The high-capacity and high-rate cathode materials in use today are agglomerates (with particle sizes in the range of 5-15 µm) comprised of primary particles having diameters in the range of tens to hundreds of nanometers. From the perspective of lithium-ion transport, nanostructured materials offer a shorter path length for lithium-ion diffusion compared to micron or sub millimeter-sized particles and hence offer better capacity utilization and discharge / charge rates. Under a simplistic assumption, the characteristic time constant for diffusion is given by t = L2/D, where L is the diffusion length and D is the diffusion coefficient. Therefore, the time for intercalation varies as square of the length scale and should be much faster for smaller particle domains. The Acorn Area can be used to follow aggregation processes in the preparation of these cathode materials.

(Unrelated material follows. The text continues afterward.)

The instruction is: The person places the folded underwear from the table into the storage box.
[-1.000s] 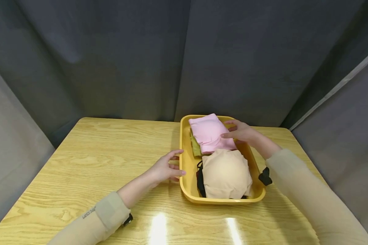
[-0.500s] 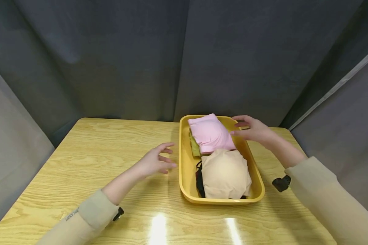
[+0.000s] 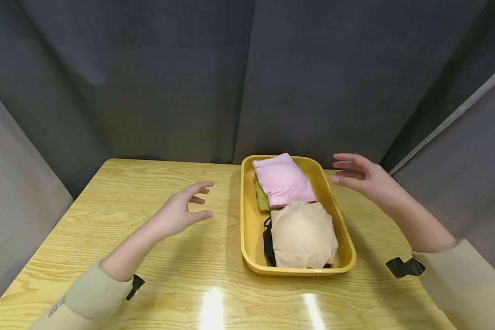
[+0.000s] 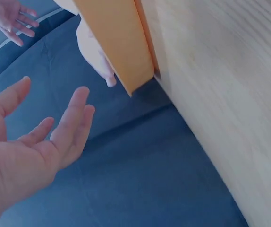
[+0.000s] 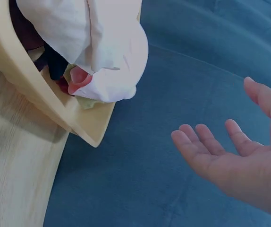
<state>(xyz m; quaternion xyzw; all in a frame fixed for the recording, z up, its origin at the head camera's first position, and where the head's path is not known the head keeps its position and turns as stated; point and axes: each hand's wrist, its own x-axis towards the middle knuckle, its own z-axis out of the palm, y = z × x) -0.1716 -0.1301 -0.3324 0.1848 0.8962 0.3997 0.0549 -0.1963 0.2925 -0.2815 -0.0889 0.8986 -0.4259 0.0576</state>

The battery making process is illustrated in the following figure. One of the key parameters is the mixing step between the binder and anode or cathode materials. Inadequate initial dispersion of the carbon or lithium in the matrix will result in a battery with compromised quality. Thus, getting the initial dispersion optimized is paramount.

The two fundamental parameters that control any dispersion process are the extent of an interface and the interfacial nature (chemistry). The Acorn Area is sensitive to both and so can be used to improve dispersion formulation.